In this article I’d like to discuss the basics of grayscaling, as it is in my opinion the most basic way to edit an image, which makes it a great way to start learning about image editing. I realize this topic has been done to death, but if I’m going to do a whole series on image editing, I should probably have a baseline right? Anyway, without any further ado, let’s just jump into this topic.
What is grayscale?
Well I’m glad you asked. If you think back to the old days of photography, you probably think of black and white cameras. Here’s the thing, technically speaking, those images weren’t black and white, they were shades of gray with black and white interspersed. Grayscale refers to something being displayed as a range of different shades of gray. Grayscale gets used everywhere from document editing to video games and complex image processing algorithms, so it’s a pretty useful thing to have under our belt.

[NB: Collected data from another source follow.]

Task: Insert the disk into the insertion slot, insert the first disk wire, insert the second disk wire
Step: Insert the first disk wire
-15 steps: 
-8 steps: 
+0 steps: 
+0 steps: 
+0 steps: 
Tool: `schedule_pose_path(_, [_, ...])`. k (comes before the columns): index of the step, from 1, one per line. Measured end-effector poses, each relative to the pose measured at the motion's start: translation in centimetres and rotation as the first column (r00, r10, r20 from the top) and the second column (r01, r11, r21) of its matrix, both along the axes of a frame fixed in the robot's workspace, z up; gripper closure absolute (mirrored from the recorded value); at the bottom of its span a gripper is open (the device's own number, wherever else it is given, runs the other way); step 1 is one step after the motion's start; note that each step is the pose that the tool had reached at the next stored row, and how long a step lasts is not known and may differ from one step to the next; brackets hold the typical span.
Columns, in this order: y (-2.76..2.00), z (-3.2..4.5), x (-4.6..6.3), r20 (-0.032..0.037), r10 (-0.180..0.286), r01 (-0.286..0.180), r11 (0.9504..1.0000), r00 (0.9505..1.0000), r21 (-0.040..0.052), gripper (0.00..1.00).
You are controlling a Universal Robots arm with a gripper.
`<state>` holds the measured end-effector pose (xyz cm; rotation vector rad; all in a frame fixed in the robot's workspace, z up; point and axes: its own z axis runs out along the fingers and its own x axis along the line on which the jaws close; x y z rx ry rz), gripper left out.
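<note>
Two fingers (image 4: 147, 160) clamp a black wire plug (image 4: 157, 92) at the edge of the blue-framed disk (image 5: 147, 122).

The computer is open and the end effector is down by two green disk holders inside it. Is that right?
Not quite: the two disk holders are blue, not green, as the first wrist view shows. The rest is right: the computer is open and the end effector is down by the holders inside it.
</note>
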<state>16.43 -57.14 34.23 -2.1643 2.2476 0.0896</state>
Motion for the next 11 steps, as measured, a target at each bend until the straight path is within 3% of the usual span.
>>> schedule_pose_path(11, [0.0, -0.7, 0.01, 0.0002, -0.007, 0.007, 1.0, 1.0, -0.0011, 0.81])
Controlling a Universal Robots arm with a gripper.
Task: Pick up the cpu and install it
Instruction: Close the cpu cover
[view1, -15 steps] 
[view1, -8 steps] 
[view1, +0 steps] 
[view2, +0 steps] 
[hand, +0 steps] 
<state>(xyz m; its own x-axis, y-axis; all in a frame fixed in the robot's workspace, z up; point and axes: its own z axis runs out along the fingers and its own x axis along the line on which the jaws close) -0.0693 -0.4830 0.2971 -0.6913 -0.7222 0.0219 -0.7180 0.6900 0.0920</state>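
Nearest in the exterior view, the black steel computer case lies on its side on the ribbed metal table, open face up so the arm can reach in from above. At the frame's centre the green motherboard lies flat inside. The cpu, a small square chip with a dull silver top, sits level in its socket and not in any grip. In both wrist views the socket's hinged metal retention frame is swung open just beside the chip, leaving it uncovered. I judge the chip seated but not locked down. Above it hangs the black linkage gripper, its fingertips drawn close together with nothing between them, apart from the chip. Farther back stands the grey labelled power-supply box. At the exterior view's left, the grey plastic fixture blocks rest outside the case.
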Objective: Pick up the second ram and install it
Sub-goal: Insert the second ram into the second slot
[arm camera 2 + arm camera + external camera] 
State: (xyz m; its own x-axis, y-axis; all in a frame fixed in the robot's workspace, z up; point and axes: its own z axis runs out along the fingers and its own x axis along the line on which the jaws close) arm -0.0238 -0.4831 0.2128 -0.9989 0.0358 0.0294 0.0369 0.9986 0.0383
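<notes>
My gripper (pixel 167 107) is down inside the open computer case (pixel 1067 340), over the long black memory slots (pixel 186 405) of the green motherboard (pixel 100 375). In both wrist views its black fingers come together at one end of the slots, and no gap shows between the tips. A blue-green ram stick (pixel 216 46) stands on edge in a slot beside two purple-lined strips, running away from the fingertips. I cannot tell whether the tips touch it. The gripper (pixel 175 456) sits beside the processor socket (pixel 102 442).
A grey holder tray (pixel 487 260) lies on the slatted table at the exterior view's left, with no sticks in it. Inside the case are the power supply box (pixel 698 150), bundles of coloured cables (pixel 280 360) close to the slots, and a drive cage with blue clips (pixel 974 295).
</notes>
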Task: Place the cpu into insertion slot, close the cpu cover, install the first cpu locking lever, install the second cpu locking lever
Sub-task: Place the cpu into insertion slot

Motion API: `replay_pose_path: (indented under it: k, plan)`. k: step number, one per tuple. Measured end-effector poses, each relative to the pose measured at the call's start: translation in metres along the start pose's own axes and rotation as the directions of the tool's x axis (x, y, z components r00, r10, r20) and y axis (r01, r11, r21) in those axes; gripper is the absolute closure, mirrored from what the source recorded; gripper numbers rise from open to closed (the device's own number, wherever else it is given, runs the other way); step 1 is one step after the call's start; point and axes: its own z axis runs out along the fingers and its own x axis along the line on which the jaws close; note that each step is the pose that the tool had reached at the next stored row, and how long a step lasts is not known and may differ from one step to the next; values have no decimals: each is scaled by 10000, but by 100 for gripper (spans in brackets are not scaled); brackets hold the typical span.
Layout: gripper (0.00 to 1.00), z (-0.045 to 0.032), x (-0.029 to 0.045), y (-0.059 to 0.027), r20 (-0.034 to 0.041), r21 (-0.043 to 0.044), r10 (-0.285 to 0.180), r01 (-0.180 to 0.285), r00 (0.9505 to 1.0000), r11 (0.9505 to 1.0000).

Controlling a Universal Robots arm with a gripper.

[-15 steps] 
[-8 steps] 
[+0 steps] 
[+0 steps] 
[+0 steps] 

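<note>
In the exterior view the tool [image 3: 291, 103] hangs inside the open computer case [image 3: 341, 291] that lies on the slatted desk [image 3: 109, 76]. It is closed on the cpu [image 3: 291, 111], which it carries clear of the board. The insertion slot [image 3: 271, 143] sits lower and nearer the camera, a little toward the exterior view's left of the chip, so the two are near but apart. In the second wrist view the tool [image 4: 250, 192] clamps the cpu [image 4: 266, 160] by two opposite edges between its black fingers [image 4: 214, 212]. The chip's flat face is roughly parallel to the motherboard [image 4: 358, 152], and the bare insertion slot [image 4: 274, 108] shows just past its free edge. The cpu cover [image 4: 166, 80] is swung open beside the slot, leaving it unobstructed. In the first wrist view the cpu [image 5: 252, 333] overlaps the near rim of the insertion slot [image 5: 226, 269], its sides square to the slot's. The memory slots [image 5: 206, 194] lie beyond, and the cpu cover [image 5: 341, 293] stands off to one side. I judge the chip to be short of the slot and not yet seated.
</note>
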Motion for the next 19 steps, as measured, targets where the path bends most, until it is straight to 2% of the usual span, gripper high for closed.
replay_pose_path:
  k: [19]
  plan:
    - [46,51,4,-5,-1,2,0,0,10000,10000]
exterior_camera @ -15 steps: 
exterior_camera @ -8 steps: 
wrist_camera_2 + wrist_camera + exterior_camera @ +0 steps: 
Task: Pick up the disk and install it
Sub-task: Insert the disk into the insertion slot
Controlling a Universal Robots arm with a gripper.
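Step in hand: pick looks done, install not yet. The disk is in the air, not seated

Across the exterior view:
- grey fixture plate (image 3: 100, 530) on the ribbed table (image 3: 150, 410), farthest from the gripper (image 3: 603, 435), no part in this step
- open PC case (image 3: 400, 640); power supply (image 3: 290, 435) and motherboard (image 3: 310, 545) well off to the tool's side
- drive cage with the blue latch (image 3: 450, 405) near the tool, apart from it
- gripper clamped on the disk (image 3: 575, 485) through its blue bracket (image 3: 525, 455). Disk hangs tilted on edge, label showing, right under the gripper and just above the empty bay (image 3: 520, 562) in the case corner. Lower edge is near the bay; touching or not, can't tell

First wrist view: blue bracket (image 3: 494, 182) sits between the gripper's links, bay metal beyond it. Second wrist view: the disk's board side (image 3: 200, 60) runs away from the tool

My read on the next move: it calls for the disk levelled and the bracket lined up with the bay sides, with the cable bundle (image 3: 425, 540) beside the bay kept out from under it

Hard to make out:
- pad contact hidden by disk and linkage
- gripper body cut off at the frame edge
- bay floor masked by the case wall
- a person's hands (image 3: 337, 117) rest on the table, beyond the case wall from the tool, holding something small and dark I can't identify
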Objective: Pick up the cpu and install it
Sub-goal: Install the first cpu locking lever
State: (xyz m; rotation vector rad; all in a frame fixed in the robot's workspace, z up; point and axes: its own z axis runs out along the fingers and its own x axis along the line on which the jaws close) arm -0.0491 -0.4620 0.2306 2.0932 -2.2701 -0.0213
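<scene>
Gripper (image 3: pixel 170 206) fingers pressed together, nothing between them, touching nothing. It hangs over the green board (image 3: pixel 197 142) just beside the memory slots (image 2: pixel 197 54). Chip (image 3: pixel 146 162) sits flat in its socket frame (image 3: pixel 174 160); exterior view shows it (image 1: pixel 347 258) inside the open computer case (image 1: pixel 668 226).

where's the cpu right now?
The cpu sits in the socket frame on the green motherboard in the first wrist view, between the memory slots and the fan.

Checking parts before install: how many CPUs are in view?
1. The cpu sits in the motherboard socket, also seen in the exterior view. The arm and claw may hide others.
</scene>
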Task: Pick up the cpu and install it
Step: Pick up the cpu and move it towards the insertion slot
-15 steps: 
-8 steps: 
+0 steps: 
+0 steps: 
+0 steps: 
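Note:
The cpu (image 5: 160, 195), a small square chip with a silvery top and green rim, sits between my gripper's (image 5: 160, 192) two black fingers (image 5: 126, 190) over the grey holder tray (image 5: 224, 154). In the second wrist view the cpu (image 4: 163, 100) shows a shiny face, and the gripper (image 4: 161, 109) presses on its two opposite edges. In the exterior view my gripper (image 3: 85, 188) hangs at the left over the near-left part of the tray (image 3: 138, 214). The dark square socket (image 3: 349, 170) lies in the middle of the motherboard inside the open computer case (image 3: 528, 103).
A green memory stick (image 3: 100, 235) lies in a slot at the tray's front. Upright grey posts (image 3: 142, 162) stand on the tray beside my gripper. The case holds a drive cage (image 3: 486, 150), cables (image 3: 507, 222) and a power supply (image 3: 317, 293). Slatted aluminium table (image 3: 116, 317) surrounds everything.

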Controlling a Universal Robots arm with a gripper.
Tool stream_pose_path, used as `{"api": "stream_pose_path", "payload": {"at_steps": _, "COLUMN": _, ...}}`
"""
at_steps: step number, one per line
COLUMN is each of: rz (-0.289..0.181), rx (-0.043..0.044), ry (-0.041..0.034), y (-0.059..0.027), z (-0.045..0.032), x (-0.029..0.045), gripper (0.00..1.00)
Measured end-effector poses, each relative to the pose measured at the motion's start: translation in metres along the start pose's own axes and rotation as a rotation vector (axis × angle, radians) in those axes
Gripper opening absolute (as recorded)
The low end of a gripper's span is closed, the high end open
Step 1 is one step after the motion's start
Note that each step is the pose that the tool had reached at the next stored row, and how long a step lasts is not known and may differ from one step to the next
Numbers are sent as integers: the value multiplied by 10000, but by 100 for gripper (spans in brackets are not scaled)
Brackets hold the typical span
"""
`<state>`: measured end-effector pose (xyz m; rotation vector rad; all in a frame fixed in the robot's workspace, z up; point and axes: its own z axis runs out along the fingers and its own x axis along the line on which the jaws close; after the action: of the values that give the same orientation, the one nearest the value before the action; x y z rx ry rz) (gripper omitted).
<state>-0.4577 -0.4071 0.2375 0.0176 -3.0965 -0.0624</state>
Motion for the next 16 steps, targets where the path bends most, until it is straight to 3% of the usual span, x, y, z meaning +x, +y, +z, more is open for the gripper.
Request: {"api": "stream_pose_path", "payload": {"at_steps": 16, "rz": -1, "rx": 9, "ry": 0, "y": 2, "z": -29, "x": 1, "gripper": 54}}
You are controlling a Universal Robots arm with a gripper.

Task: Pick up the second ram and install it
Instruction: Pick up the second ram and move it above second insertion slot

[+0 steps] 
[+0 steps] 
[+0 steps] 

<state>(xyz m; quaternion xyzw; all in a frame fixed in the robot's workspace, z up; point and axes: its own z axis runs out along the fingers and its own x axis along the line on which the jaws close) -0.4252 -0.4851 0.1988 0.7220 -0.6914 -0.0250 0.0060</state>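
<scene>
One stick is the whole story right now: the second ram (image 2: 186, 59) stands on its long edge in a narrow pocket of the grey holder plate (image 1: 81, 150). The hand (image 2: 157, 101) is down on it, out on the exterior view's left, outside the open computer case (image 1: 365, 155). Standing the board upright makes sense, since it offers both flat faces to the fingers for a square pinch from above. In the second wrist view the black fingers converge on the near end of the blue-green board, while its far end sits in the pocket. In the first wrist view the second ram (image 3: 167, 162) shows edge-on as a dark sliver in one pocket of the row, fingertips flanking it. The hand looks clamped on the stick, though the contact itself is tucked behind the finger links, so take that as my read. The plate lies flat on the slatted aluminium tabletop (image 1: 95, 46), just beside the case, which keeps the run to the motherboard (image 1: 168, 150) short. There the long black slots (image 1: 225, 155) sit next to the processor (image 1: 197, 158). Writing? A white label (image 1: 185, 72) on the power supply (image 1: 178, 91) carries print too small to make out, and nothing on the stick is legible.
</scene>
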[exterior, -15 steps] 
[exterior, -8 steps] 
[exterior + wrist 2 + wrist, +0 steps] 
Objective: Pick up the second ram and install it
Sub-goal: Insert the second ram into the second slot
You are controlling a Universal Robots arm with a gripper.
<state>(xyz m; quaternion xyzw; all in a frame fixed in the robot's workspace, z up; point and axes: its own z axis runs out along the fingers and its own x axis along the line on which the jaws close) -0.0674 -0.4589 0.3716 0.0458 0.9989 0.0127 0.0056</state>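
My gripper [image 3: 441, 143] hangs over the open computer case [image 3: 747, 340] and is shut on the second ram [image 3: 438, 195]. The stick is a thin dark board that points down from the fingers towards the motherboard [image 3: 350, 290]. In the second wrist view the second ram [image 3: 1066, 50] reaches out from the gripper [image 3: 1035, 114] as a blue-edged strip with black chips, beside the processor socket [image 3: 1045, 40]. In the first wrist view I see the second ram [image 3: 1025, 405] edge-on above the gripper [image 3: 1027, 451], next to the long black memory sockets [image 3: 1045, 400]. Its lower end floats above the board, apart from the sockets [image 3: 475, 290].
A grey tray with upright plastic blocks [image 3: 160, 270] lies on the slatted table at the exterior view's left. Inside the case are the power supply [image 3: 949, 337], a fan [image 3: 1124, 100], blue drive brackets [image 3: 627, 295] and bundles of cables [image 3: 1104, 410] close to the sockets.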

The most basic grayscale algorithm
To talk about grayscale, we need to agree on a format to apply grayscale to, I’m going to choose bitmaps because…well what other purpose would you have for knowing this? So as I’ve discussed in previous posts, bitmaps are arrays of data, where each part of the array represents the bit-depth of the pixel, in this case the bit-depth is the color depth. Color depth in most cases contains the red, green, and blue values of the pixel. So we know that every pixel gets it’s color based on a value it’s fed that tells it the RGB component of the pixel. What this means is that we can use some math to turn that RGB value into a corresponding shade of gray. The quick and dirty way of doing it is to divide the sum of the RGB value by 3, so if we had a pixel with RGB of 255, 5, 129, and we wanted the shade of gray that corresponds to this color, we would say:
(255 + 5 + 129) / 3, or 129 and some change.
With the result of 129, we simply plug this into the RGB component of the pixel, leaving us with an RGB of 129, 129, 129, which gives us a gray color. This method has a pretty major flaw; though it is easy, it doesn’t account for how the human eye sees these colors. Let’s talk about that next.
Accounting for the human eye
So as I mentioned just before, the human eye doesn’t perceive RGB color space as being weighted evenly, which is what our color averaging algorithm from before did. To truly account for the human eye, you actually need to weight the RGB values differently. To do this, we use the formula as follows (Let’s assume the same RGB values as before):
(255 * 0.3) + (5 * 0.59) + (129 * 0.11)
If you’re paying attention, you’ve probably noticed that the numbers we multiply each value by add up to a total of 1. This is how we weight the colors, the human eye is sensitive to green light more than any other color, so it accounts for nearly 2/3rd’s of our brightness, red is second strongest, so it accounts for nearly 1/3rd, and blue is very weak, so it accounts for slightly over 1/10th of the brightness, the sum is the gray value we use for our RGB value. Why, you may be asking, do we use 0.3, 0.59 and 0.11 for this formula? Well, to be honest with you I have no idea how they arrived at those exact numbers, other than the fact that the eye is more sensitive to some of those colors, ergo they get greater or lesser values, but I don’t know the actual science behind why blue is 1/10th of the total, etc.
That’s really all that I feel like covering for now. There are other components to grayscaling, but I feel that they deserve their own post (stuff like desaturation, etc.) for now though this covers the absolute basics of grayscale, so I hope it was useful for you. In a future post I will provide an implementation in some language of my choosing on how to grayscale an image. Thanks for reading and be sure to leave any feedback you may have.